🤖 AI Summary
Conventional convex clustering suffers from sensitivity to noise/outliers in high-dimensional data, over-strong fusion regularization impeding cluster formation, reliance on pre-specified cluster number $k$, and initialization sensitivity. Method: We propose a robust adaptive convex clustering framework that innovatively incorporates a median-mean estimator into the convex clustering objective function and couples it with an adaptive fusion regularization mechanism, enabling automatic cluster structure identification without specifying $k$. An efficient iterative convex optimization algorithm ensures stable convergence for high-dimensional and large-scale data. Contribution/Results: We establish weak consistency under mild conditions. Extensive experiments demonstrate that our method significantly outperforms existing convex and robust clustering approaches on both noisy synthetic and real-world high-dimensional datasets—particularly excelling under strong noise, high dimensionality, and large scale.
📝 Abstract
Clustering approaches that utilize convex loss functions have recently attracted growing interest in the formation of compact data clusters. Although classical methods like k-means and its wide family of variants are still widely used, all of them require the number of clusters k to be supplied as input, and many are notably sensitive to initialization. Convex clustering provides a more stable alternative by formulating the clustering task as a convex optimization problem, ensuring a unique global solution. However, it faces challenges in handling high-dimensional data, especially in the presence of noise and outliers. Additionally, strong fusion regularization, controlled by the tuning parameter, can hinder effective cluster formation within a convex clustering framework.

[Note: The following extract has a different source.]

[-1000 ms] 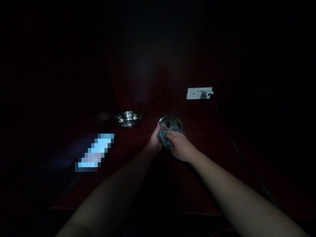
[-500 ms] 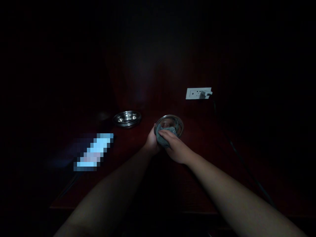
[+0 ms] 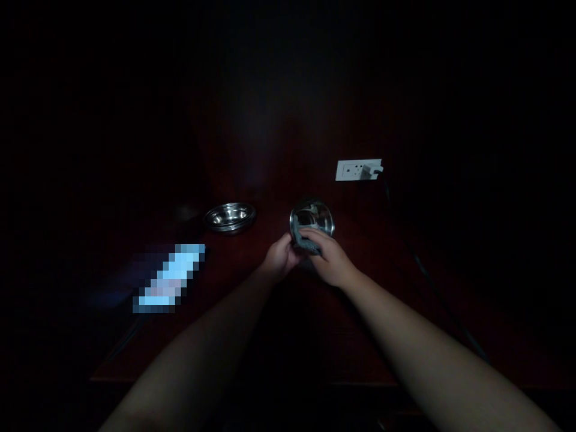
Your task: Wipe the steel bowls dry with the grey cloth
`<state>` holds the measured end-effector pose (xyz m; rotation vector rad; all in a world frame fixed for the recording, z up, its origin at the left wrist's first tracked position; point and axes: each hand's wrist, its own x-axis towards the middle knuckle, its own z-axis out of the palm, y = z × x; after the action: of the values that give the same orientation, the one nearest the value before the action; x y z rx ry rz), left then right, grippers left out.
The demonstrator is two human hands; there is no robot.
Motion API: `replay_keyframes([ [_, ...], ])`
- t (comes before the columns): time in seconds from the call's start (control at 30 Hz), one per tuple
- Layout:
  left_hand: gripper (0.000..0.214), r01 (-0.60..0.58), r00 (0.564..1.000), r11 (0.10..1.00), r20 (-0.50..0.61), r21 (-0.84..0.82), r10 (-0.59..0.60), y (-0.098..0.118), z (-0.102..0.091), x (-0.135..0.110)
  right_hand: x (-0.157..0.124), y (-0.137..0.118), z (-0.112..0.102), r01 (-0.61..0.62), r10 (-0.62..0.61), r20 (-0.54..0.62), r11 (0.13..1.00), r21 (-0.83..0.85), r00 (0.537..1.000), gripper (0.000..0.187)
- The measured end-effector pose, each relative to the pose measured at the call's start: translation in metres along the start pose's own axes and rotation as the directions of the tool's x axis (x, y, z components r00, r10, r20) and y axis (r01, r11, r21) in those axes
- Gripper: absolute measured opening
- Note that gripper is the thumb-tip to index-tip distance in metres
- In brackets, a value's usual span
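A shiny metal bowl (image 3: 320,214) is held up over the dark red table, tilted on its side. My left hand (image 3: 279,258) grips it at the lower left, with the fingers partly hidden beneath it. My right hand (image 3: 327,255) is closed on a grey-green cloth (image 3: 306,242) and presses it against the bowl at the near side. More metal bowls (image 3: 230,217), apparently stacked, rest on the table to the left of my hands.
A lit, blurred-out screen (image 3: 171,279) lies at the left. A white wall socket (image 3: 359,170) with a plug in it is at the back right, and a dark cable (image 3: 432,279) runs down the right side. The table's front edge (image 3: 117,379) shows below; the surroundings are very dark.
The bowl has been turned and tilted up more steeply. My right hand and the cloth have shifted slightly up and right; my left hand now sits lower against the bowl.
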<state>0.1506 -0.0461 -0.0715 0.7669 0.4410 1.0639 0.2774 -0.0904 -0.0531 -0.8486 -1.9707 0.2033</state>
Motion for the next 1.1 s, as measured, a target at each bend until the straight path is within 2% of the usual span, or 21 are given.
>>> replay_keyframes([
  [0.1,0.043,0.071,0.997,0.997,0.044,-0.044,-0.069,0.006,-0.003,-0.002,-0.001,0.001,-0.003,-0.007,0.017,0.112,0.996,-0.091,0.994,0.045],
  [0.2,0.064,0.061,0.995,0.990,0.088,-0.126,-0.050,0.009,-0.005,-0.001,-0.003,0.000,-0.002,-0.032,0.077,0.233,0.981,-0.191,0.969,0.041],
  [0.33,0.073,0.070,0.992,0.982,0.118,-0.176,-0.049,0.009,-0.007,0.001,-0.003,-0.003,0.000,-0.051,0.115,0.261,0.969,-0.240,0.958,0.038],
  [0.43,0.071,0.079,0.994,0.983,0.090,-0.164,-0.064,0.007,-0.007,0.002,-0.001,-0.005,0.000,-0.052,0.115,0.252,0.969,-0.243,0.961,0.039],
  [0.63,0.054,-0.007,0.998,0.989,0.061,-0.145,0.016,0.003,-0.001,0.001,-0.009,-0.003,-0.005,-0.023,0.095,0.272,0.967,-0.255,0.958,0.045],
  [0.8,0.050,0.068,0.994,0.994,0.093,-0.081,-0.061,0.000,0.003,-0.002,-0.020,-0.004,-0.017,0.064,0.070,0.346,0.930,-0.361,0.936,0.053],
  [0.93,0.051,0.061,0.992,0.996,0.110,-0.060,-0.054,-0.002,0.005,-0.003,-0.021,-0.006,-0.015,-0.012,0.140,0.311,0.925,-0.379,0.940,0.050],
  [1.1,0.052,0.012,0.996,1.000,0.088,-0.012,-0.011,-0.007,0.006,-0.001,-0.023,0.000,-0.007,-0.107,0.171,0.282,0.968,-0.228,0.944,0.055],
])
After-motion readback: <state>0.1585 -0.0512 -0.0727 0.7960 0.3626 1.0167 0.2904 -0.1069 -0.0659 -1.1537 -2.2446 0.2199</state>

To overcome these challenges, we introduce a robust approach that integrates convex clustering with the Median of Means (MoM) estimator, thus developing an outlier-resistant and efficient clustering framework that does not necessitate prior knowledge of the number of clusters. By leveraging the robustness of MoM alongside the stability of convex clustering, our method enhances both performance and efficiency, especially on large-scale datasets. Theoretical analysis demonstrates weak consistency under specific conditions, while experiments on synthetic and real-world datasets validate the method's superior performance compared to existing approaches.